▶ _Task to complete_:
Give a count of the lines below that have the string "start" in them, with no other words.

▶ _Provided material_:

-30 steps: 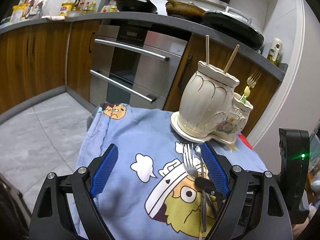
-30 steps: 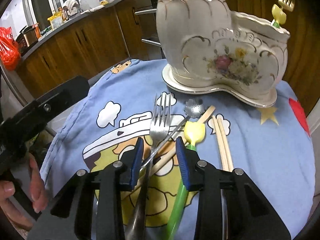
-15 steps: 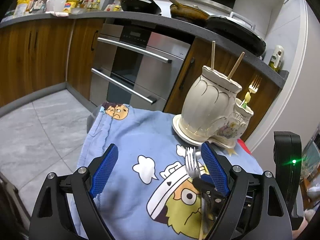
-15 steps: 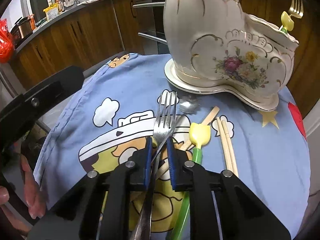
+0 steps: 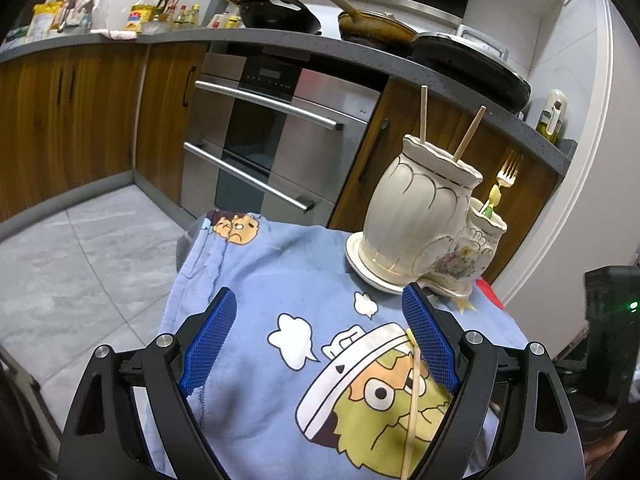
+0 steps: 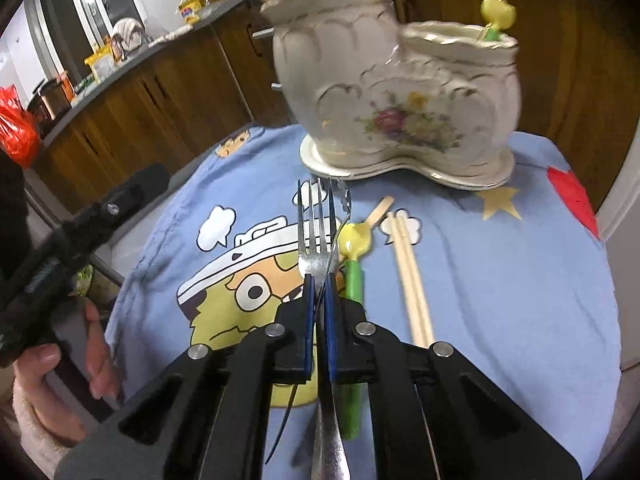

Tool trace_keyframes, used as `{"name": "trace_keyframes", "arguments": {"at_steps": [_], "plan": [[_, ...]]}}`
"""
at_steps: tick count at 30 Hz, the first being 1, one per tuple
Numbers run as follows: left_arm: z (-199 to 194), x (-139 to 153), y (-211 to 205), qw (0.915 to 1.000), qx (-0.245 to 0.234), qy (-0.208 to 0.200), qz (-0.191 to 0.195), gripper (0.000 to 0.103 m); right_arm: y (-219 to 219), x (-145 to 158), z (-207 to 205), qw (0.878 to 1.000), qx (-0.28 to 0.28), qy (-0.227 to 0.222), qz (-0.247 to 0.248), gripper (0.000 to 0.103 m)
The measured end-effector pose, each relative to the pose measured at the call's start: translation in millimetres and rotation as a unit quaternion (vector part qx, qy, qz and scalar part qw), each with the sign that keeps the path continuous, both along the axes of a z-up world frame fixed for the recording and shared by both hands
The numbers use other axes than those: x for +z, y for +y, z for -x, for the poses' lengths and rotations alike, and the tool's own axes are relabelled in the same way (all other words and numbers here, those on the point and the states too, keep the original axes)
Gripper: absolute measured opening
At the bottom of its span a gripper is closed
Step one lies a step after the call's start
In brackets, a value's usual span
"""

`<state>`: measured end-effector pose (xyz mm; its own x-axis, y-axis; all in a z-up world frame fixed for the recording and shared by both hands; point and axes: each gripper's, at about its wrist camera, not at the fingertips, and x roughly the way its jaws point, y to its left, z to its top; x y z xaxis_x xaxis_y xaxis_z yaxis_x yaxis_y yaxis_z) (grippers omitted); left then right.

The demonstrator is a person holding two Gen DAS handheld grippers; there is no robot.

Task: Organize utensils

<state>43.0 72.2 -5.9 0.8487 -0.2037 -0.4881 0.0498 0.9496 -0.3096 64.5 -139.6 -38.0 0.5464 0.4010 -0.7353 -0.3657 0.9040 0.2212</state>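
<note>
A silver fork (image 6: 314, 232) is pinched by its neck in my right gripper (image 6: 319, 280), whose jaws are closing the last bit onto it; the tines point at the cream flowered utensil holder (image 6: 400, 100). A thin spoon handle (image 6: 343, 220) curves in beside the fork toward the pads. On the blue cartoon cloth (image 6: 500, 280) lie a green-handled yellow-tipped utensil (image 6: 354, 280) and a pair of chopsticks (image 6: 412, 280). My left gripper (image 5: 318, 300) hovers wide open over the cloth with nothing in it. The holder (image 5: 420, 216) has two chopsticks (image 5: 423, 116) and a gold fork (image 5: 507, 168) in it.
A hand (image 6: 60, 360) grips the left tool at the cloth's left edge. Behind the small covered table stand a steel oven (image 5: 272, 152), wooden cabinets (image 5: 72, 120) and a counter with pans (image 5: 280, 16). Grey tiled floor (image 5: 80, 264) lies to the left.
The right jaws have narrowed from half open to shut on the fork, which now hangs above the cloth. Fork and spoon have left the left wrist view. The left gripper stays the same.
</note>
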Motion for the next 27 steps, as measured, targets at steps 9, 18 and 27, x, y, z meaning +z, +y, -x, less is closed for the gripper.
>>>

▶ _Result_:
2